## Activity:
Please output the section of the listing below that opens with the line containing "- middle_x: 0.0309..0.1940" and closes with the line containing "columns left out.", exactly and with nothing else.

---

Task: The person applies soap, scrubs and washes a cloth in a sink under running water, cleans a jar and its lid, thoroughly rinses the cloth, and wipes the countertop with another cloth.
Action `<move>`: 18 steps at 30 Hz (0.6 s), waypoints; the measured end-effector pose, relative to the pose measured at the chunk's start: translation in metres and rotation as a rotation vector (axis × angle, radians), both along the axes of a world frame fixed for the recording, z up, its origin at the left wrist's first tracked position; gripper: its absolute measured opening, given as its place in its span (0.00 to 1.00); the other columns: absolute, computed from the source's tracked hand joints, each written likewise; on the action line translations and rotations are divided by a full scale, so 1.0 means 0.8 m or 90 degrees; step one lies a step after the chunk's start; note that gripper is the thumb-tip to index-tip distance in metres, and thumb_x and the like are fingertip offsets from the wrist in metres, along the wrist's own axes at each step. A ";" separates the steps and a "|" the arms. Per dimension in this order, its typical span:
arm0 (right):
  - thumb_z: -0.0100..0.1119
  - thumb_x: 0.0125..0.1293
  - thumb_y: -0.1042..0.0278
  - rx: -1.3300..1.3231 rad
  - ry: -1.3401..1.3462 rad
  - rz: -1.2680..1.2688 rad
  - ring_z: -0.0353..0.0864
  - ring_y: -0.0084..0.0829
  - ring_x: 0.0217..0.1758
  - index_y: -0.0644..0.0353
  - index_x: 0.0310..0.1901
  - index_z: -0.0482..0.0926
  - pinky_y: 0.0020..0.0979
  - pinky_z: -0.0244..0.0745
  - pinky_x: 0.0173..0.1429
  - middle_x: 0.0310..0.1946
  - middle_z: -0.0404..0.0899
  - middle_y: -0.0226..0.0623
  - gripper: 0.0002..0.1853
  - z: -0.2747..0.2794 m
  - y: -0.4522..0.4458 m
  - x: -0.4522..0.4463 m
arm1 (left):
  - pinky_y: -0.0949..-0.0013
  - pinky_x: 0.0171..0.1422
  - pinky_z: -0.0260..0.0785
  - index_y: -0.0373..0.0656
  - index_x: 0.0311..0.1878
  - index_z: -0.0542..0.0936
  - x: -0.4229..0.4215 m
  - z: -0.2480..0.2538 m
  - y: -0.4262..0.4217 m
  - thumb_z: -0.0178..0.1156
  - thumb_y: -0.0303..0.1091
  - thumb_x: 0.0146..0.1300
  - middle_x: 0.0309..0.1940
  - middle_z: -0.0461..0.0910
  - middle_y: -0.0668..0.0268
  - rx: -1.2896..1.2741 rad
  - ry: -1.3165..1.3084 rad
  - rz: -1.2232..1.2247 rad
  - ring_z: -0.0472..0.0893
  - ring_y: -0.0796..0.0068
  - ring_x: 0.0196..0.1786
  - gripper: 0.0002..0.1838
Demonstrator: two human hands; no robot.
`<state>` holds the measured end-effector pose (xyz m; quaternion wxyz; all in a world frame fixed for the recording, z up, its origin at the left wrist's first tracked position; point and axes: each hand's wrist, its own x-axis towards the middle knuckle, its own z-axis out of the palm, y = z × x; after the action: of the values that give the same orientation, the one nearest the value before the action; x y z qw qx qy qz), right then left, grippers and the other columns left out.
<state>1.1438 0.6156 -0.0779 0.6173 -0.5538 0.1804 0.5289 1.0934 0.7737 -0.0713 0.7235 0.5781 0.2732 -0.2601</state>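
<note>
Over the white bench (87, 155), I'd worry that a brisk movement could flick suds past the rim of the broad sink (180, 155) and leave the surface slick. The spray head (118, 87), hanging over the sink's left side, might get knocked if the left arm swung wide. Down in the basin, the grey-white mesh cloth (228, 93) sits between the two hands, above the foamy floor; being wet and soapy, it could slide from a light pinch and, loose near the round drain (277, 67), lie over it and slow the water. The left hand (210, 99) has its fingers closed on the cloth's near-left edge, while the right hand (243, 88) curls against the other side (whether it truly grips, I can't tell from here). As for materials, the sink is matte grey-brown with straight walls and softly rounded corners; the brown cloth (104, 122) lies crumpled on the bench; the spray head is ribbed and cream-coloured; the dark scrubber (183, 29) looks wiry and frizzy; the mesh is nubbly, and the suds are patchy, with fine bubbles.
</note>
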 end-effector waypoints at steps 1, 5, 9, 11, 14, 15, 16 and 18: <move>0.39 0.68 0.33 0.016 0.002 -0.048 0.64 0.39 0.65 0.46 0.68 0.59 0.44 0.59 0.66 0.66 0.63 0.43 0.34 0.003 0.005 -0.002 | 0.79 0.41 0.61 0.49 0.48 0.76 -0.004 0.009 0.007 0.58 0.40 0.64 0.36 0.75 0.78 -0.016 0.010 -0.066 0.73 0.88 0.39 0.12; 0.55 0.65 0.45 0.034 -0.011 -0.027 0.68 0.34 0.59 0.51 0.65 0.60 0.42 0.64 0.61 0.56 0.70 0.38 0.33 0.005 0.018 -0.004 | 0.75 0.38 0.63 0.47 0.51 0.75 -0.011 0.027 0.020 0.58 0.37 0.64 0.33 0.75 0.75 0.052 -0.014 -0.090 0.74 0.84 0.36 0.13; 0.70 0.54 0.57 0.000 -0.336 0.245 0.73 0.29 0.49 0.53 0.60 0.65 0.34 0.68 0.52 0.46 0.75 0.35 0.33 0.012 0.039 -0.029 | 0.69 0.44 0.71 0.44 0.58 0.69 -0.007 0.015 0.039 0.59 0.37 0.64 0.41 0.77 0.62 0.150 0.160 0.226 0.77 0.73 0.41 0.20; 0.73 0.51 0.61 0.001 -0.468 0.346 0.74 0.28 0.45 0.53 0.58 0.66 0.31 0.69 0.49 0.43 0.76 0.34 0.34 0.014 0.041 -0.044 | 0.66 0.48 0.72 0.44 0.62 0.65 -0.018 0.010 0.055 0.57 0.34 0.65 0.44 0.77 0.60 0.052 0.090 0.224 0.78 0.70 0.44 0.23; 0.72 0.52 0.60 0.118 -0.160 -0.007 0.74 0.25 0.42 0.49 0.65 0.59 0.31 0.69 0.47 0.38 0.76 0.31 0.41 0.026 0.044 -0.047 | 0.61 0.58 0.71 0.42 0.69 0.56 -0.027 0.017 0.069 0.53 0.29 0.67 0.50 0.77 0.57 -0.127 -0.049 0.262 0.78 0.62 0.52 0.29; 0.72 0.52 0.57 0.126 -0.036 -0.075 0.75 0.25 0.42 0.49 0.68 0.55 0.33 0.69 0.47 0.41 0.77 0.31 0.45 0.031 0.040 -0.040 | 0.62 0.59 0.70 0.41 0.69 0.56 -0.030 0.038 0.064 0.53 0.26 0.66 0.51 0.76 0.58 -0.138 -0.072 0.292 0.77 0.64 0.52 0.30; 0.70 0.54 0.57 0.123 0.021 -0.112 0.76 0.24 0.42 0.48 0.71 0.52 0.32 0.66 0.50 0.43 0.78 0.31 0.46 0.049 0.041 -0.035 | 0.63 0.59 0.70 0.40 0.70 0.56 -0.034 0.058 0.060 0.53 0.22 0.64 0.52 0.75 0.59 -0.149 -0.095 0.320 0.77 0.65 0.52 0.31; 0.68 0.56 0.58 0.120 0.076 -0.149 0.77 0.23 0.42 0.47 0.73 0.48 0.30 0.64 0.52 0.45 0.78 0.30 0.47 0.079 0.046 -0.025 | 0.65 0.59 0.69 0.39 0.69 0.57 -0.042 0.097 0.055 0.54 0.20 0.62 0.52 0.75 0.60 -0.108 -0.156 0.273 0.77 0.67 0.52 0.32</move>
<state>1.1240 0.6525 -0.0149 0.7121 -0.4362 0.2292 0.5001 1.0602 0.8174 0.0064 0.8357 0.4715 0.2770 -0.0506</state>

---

## Reply to the exercise:
  - middle_x: 0.0309..0.1940
  - middle_z: -0.0461..0.0910
  - middle_y: -0.0668..0.0268
  - rx: -1.2896..1.2741 rad
  - ry: -1.3165..1.3084 rad
  - rz: -1.2232..1.2247 rad
  - ring_z: -0.0472..0.0893
  - ring_y: -0.0796..0.0068
  - ring_x: 0.0196..0.1786
  - gripper: 0.0002..0.1838
Demonstrator: two human hands; no robot.
`<state>` holds the measured end-effector pose (xyz m; quaternion wxyz; all in a world frame fixed for the recording, z up, its origin at the left wrist's first tracked position; point and axes: each hand's wrist, its own x-axis towards the middle knuckle, its own z-axis out of the palm, y = z × x; after the action: of the values that give the same orientation, the one nearest the value before the action; x y z qw qx qy qz), right then left, grippers and the other columns left out.

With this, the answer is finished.